--- Your instructions ---
The result should be an exact copy of the entries below, free of pictures.

--- START ---

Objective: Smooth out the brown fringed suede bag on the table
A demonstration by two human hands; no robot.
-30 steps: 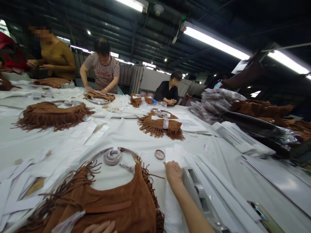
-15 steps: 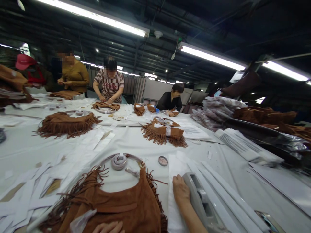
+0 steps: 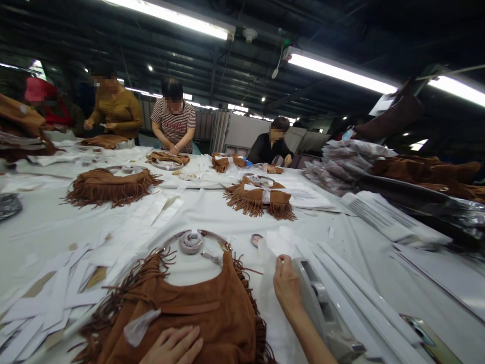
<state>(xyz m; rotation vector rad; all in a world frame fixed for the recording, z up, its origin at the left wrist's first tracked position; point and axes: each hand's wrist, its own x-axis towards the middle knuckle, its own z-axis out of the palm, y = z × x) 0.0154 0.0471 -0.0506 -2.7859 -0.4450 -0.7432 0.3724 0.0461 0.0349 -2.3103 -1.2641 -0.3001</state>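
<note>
A brown suede bag (image 3: pixel 189 313) with long fringes at both sides lies flat in front of me. My left hand (image 3: pixel 176 346) rests on its lower front, fingers stretched out. A small clear plastic piece (image 3: pixel 142 326) hangs on the bag near that hand. Above the bag's opening is its wrapped handle, with a coiled strap (image 3: pixel 190 242) inside the loop. To the right of the bag, my right hand (image 3: pixel 287 283) is closed in a pinch on a thin white sheet (image 3: pixel 278 241). A grey tape dispenser (image 3: pixel 322 308) stands right beside this hand.
White paper strips (image 3: pixel 56 298) are scattered at left. Two fringed bags (image 3: pixel 109 188) lie farther back. A small round roll (image 3: pixel 256 239) sits beyond the sheet. Long white strips (image 3: pixel 352 288), bagged goods (image 3: pixel 341 164) and a metal-ended tool (image 3: pixel 428 333) are at right. Several co-workers stand across the table.
My left hand has come farther into view over the bag. The white sheet in my right hand has shifted and its far end looks raised, partly covering the round roll. The camera view has moved slightly.
</note>
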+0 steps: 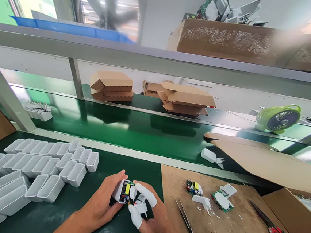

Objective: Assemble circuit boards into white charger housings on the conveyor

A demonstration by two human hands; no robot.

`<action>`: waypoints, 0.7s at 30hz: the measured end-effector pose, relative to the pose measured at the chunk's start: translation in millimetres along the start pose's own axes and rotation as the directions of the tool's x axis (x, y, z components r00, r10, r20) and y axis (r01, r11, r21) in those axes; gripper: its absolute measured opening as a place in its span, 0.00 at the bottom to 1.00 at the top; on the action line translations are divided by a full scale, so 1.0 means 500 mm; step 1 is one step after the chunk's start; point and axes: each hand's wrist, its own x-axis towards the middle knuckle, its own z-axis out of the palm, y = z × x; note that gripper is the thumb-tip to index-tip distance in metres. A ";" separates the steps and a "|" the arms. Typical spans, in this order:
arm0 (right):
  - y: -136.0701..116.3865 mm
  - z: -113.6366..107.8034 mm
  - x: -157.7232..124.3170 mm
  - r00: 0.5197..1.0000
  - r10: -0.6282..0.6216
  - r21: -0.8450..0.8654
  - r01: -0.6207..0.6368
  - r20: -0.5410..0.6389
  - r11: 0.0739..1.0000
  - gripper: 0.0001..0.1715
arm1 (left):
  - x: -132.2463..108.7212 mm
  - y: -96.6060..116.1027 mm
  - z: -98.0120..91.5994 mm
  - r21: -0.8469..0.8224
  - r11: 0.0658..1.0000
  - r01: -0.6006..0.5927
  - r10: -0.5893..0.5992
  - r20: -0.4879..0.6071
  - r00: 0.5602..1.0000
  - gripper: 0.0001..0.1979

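My left hand point(98, 202) is closed around a white plastic adapter case point(117, 191) near the front middle of the bench. A small circuit board point(127, 192) with a yellow component sits at the case's open end; how deep it reaches inside is hidden. White finger covers are on the thumb and forefinger of my right hand point(158, 221), which pinches the board's outer end, where a white plug piece point(140, 205) hangs. To the left stand several rows of open white cases point(51, 187). Right of my hands, tweezers point(186, 222) lie on a brown board point(173, 184).
Loose circuit boards point(223, 201) and red-handled pliers point(276, 230) lie at right, beside an open carton point(287, 202). One white adapter point(209, 155) rests on the green conveyor point(143, 126). A metal shelf beam point(155, 59) crosses overhead. A green fan point(278, 119) stands back right.
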 end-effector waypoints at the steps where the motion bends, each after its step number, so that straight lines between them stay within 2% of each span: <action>1: 0.000 0.000 0.000 1.000 -0.004 0.004 0.004 0.002 1.000 0.38 | 0.001 0.000 0.000 0.004 1.000 -0.002 0.002 -0.002 1.000 0.35; 9: -0.007 -0.005 -0.001 1.000 0.000 -0.024 0.000 0.011 1.000 0.39 | -0.005 -0.006 0.003 -0.020 1.000 0.010 -0.010 0.007 1.000 0.35; 14: -0.005 0.003 -0.008 0.996 -0.078 -0.107 0.083 0.049 0.991 0.41 | -0.019 -0.011 0.016 -0.045 0.999 0.020 -0.021 -0.019 1.000 0.32; 18: -0.002 0.007 -0.013 0.998 -0.037 -0.113 0.042 0.045 0.993 0.39 | -0.024 -0.001 0.031 -0.118 0.991 0.071 -0.075 -0.032 0.997 0.33; 21: -0.012 0.002 -0.015 0.994 0.044 -0.085 -0.036 0.100 0.996 0.40 | -0.025 0.012 0.037 -0.198 0.972 0.127 -0.130 -0.007 0.991 0.33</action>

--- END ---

--- Solution for this problem ---
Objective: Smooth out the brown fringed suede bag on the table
A demonstration by two human hands; no robot.
-30 steps: 
-15 steps: 
+0 steps: 
<state>(xyz m; rotation vector rad; all in a world frame fixed for the recording, z up, its origin at the left wrist's first tracked position; point and axes: each hand's wrist, its own x-axis towards the middle knuckle, its own z-axis out of the palm, y = z × x) 0.0154 0.0471 -0.0506 -2.7859 -0.4450 -0.7432 0.3724 0.0461 0.0349 -2.3103 -1.2641 -0.3001</state>
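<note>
A brown suede bag (image 3: pixel 189 313) with long fringes at both sides lies flat in front of me. My left hand (image 3: pixel 176 346) rests on its lower front, fingers stretched out. A small clear plastic piece (image 3: pixel 142 326) hangs on the bag near that hand. Above the bag's opening is its wrapped handle, with a coiled strap (image 3: pixel 190 242) inside the loop. To the right of the bag, my right hand (image 3: pixel 287 283) is closed in a pinch on a thin white sheet (image 3: pixel 278 241). A grey tape dispenser (image 3: pixel 322 308) stands right beside this hand.
White paper strips (image 3: pixel 56 298) are scattered at left. Two fringed bags (image 3: pixel 109 188) lie farther back. A small round roll (image 3: pixel 256 239) sits beyond the sheet. Long white strips (image 3: pixel 352 288), bagged goods (image 3: pixel 341 164) and a metal-ended tool (image 3: pixel 428 333) are at right. Several co-workers stand across the table.
My left hand has come farther into view over the bag. The white sheet in my right hand has shifted and its far end looks raised, partly covering the round roll. The camera view has moved slightly.
</note>
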+0 steps: 

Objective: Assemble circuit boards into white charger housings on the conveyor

A demonstration by two human hands; no robot.

`<action>`: waypoints, 0.7s at 30hz: the measured end-effector pose, relative to the pose measured at the chunk's start: translation in millimetres along the start pose's own axes and rotation as the directions of the tool's x axis (x, y, z components r00, r10, r20) and y axis (r01, r11, r21) in those axes; gripper: its absolute measured opening as a place in its span, 0.00 at the bottom to 1.00 at the top; on the action line translations are divided by a full scale, so 1.0 means 500 mm; step 1 is one step after the chunk's start; point and axes: each hand's wrist, its own x-axis towards the middle knuckle, its own z-axis out of the palm, y = z × x; note that gripper is the thumb-tip to index-tip distance in metres. A ";" separates the steps and a "|" the arms. Typical spans, in this order:
arm0 (right):
  - y: -136.0701..116.3865 mm
  - z: -113.6366..107.8034 mm
  - x: -157.7232..124.3170 mm
  - r00: 0.5197..1.0000
  - r10: -0.6282..0.6216
  - r21: -0.8450..0.8654
  - r01: -0.6207..0.6368
  - r20: -0.5410..0.6389
  - r11: 0.0739..1.0000
  - gripper: 0.0001..0.1715
arm1 (left):
  - x: -132.2463..108.7212 mm
  - y: -96.6060..116.1027 mm
  - z: -98.0120..91.5994 mm
  - r21: -0.8469..0.8224
  - r11: 0.0658..1.0000
  - r01: -0.6006..0.5927
  - r10: -0.5893..0.5992
  - r20: -0.4879..0.6071
  - r00: 0.5602..1.0000
  - gripper: 0.0001..0.1979

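My left hand point(98, 202) is closed around a white plastic adapter case point(117, 191) near the front middle of the bench. A small circuit board point(127, 192) with a yellow component sits at the case's open end; how deep it reaches inside is hidden. White finger covers are on the thumb and forefinger of my right hand point(158, 221), which pinches the board's outer end, where a white plug piece point(140, 205) hangs. To the left stand several rows of open white cases point(51, 187). Right of my hands, tweezers point(186, 222) lie on a brown board point(173, 184).
Loose circuit boards point(223, 201) and red-handled pliers point(276, 230) lie at right, beside an open carton point(287, 202). One white adapter point(209, 155) rests on the green conveyor point(143, 126). A metal shelf beam point(155, 59) crosses overhead. A green fan point(278, 119) stands back right.
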 end-effector waypoints at the steps where the motion bends, each after its step number, so that straight lines between them stay within 2% of each span: <action>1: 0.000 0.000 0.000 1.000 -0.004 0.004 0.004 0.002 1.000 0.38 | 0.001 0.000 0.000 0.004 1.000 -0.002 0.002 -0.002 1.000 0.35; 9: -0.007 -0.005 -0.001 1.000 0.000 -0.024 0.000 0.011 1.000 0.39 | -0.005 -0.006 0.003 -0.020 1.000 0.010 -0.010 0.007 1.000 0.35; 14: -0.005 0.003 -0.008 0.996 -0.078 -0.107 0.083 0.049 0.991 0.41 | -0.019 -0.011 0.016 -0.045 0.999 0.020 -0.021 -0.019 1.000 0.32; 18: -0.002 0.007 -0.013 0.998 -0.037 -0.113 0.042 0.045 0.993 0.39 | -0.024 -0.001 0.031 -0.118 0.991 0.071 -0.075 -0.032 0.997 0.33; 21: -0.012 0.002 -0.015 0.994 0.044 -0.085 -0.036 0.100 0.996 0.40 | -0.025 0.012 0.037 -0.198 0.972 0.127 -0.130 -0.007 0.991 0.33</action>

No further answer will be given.